But, as you know, valuable IP is only a piece of the puzzle. To fund a business you need a technology that works, a market you can sell into, and an entrepreneur who can execute.

For talent, we turned to the VC community, creating my office's first ever Entrepreneur in Residence program. The EIR will work with scientists at three of our labs to identify promising technologies, build business cases for commercializing them, and ultimately spin out new companies. Two weeks ago, we announced our first investment partners: Kleiner Perkins, ARCH Ventures—with offices in Austin, Texas—and Foundation Capital.

And we are not finished. We had so much interest that we're going to roll out an extended EIR program to more of our labs this year. By connecting investors with our labs, we find they are providing early stage funding for promising technologies, technologies which have not seen the light of day.

On funding, we have tried some innovative approaches, at least for government. Initially, we set out to invest your tax dollars in more focused ways, by listening to the market. To do so, we increased our outreach to the finance and CEO communities, and in doing so, became smarter in deciding where to place our bets. In the cellulosic ethanol space, we learned how no banks were willing to finance the first few biorefineries—refineries this nation needs to scale up this technology. So over the next four years, we're investing $385 million in six commercial-scale refineries—actual steel in the ground—to help produce up to 130 million gallons of biofuel each year.

Next, we set out to bridge the divide between research funding and VC funding. This year, we announced our Technology Commercialization and Deployment Fund. The TCDF bridges the funding gap by helping to pay for business plans and models, the information VCs need prior to committing capital. We set aside $7.2 million at three of our labs to be invested in energy technologies showing the most commercial promise.

But information, talent and capital don't solve all of our issues, we also needed to establish new markets for these technologies both here and abroad. Domestically, we are helping cleantech companies sell their technology to the federal government. As the nation's largest energy consumer, your government must practice what it is preaching, and we must lead by example. We should also act as the first consumers of these technologies to help create a market and jumpstart demand.

And we are making real progress.

At Nellis Air Force Base, I had the opportunity to unveil a new solar PV array—the largest of its kind in North America. The solar power system produces 14 megawatts of electricity, enough to handle 25% of the base's electricity needs. The installation helps us save money and energy, and shows off the brilliant work of SunPower Corporation.

We're also making great strides overseas, promoting U.S. technology through trade missions. Last year, I hosted the federal government's first ever cleantech trade mission to India and China. We hosted 16 U.S. companies, from small startups like an Arkansas clean coal company to large companies like DuPont and GE, and each returned with new opportunities from these countries.

Our efforts are helping developing nations continue to grow in smarter, more efficient ways. We are helping U.S. companies extend their reach, and get a leg-up in emerging foreign markets, so they can prosper over the long haul.

So my friends, this is your new Office of Energy Efficiency and Renewable Energy. We have changed our direction and quickened our pace. We are helping connect great ideas with smart money. We are behaving differently and working hard to make sure American companies win in the global marketplace.

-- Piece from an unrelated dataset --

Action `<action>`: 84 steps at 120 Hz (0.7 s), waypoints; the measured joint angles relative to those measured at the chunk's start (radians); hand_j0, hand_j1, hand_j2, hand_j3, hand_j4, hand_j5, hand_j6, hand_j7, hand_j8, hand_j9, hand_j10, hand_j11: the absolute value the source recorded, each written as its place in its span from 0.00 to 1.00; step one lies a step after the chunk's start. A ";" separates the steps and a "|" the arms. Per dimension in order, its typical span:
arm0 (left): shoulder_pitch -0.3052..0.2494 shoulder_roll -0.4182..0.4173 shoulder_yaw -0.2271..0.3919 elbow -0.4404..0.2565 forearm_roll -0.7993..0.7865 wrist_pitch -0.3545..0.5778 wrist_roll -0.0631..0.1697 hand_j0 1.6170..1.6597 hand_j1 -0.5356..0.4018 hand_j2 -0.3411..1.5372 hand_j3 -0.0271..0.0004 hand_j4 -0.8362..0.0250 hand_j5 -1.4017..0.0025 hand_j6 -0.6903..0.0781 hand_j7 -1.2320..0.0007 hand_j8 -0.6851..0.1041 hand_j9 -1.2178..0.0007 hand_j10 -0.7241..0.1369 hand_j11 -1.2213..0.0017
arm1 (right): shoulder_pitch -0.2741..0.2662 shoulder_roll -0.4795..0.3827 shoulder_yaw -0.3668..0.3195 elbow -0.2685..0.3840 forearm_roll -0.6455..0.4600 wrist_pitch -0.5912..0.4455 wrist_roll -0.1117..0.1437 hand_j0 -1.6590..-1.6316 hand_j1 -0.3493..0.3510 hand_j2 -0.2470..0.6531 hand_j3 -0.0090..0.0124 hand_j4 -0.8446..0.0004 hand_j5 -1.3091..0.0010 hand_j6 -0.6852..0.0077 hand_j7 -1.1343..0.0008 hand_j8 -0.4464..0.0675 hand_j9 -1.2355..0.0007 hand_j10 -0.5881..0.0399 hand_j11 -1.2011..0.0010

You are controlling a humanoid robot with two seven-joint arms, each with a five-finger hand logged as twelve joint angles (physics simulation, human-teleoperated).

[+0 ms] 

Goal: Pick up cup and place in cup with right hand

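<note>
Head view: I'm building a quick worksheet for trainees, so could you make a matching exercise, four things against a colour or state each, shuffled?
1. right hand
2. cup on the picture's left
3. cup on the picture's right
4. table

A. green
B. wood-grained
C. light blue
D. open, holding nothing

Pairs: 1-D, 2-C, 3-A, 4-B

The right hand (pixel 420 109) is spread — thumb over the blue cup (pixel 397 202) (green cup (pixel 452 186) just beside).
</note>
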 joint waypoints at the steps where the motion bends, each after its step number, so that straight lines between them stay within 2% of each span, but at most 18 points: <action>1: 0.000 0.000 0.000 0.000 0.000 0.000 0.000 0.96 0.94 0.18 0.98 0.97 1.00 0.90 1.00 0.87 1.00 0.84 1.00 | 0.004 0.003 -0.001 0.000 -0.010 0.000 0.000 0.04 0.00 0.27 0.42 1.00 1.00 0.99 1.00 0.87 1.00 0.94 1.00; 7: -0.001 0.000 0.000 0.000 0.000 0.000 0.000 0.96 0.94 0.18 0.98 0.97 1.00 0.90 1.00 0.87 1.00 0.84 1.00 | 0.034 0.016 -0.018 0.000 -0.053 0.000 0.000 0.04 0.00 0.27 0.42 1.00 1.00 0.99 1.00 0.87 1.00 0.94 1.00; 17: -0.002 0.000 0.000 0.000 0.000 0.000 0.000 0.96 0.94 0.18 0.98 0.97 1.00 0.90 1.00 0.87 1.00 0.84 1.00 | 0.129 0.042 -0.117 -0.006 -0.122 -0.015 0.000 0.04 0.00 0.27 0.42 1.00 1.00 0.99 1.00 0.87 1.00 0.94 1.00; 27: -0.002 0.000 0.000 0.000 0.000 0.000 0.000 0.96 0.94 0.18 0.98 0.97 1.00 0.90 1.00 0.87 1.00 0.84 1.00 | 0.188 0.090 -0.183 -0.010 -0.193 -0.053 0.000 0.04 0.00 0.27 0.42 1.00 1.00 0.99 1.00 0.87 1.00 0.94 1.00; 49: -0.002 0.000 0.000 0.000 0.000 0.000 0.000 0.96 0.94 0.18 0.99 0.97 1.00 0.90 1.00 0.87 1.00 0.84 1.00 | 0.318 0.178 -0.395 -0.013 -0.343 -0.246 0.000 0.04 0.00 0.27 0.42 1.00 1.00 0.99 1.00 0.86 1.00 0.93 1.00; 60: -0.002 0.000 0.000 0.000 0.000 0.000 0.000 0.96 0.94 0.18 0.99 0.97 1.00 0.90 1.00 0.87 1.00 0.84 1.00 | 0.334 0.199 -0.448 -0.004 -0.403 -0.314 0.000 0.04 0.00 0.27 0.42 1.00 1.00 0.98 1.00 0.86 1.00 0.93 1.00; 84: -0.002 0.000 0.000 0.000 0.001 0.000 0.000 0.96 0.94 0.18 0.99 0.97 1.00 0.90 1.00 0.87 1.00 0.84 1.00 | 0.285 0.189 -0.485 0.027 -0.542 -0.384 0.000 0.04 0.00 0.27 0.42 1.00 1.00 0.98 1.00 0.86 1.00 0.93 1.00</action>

But, my friends, as you may have heard, my colleagues and I get fired in nine months. So, as with my former legal clients, we have spent the last six months, and will spend the remaining nine months, focused on succession planning. Our current clients, the business and finance communities, need durable, predictable policies that will survive this administration. Our new market focus is not partisan. For the first time in our lives, being green is not a partisan issue, and we want to make sure our commercialization focus endures and grows in the next administration.

To that end, we are in the process of hiring three senior level career executives who will survive this administration—who will focus on commercialization and spearhead our transition under our next president.

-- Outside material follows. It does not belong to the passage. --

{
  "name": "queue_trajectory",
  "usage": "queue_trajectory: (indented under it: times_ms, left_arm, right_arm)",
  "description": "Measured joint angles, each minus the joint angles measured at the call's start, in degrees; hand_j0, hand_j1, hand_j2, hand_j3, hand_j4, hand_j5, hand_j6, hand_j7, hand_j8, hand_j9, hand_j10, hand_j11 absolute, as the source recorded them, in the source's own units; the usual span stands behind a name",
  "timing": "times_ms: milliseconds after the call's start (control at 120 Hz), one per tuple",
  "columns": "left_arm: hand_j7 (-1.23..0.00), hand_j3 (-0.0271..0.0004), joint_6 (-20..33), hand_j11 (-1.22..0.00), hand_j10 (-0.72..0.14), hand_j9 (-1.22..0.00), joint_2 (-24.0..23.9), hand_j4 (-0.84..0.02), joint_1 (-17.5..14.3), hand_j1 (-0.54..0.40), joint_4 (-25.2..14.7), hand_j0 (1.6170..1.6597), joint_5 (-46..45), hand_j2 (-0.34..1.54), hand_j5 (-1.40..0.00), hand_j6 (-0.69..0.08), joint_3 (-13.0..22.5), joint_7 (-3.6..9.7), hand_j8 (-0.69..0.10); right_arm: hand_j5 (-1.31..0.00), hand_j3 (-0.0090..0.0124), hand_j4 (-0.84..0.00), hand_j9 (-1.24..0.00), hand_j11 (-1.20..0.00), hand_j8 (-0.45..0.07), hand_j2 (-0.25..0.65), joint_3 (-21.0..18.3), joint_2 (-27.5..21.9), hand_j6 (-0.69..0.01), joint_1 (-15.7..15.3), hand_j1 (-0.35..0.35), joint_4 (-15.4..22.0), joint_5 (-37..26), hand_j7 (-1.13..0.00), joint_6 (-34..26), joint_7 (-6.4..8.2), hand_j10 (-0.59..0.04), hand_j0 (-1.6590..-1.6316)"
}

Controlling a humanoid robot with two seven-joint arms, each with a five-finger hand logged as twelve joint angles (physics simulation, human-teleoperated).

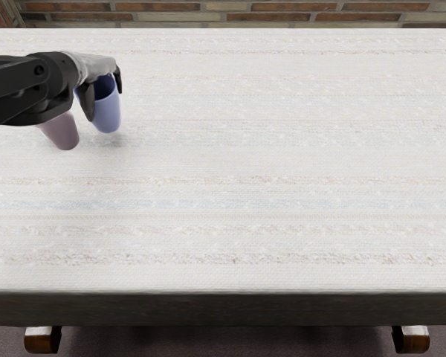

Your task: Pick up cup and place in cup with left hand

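One mauve cup (65, 136), on a pale striped tablecloth (245, 160), its upper part hidden by the left arm (18, 88); one blue cup (108, 115), mouth upward, just to the right of the mauve cup, a gap showing between their lower parts, a soft shadow on the cloth below its base; one left hand (95, 68), pale-backed with dark fingers, above and to the right of the mauve cup, closed around the blue cup's rim; one brick wall (282, 15), well beyond the mauve cup
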Motion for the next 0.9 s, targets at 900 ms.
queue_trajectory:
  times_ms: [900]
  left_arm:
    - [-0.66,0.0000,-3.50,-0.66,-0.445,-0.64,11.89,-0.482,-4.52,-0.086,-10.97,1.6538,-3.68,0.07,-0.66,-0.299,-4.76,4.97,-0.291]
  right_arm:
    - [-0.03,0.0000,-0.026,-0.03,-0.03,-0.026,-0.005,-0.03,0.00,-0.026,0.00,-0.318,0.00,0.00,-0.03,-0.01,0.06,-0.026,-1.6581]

So there you have it. This administration has been at this for a little over seven years. One thing we've learned is that this is the work of generations. It took us a long time to get into this mess, and it's going to take a long time for us to get out. But just because the solutions aren't easy and fast doesn't mean they're not worth doing. We can temper expectations and identify our challenges, yet recognize there is going to be a great deal of growth and prosperity in this sector. This is not a charity project. People who do well with this are going to make a lot of money—and they're going to do a lot of good.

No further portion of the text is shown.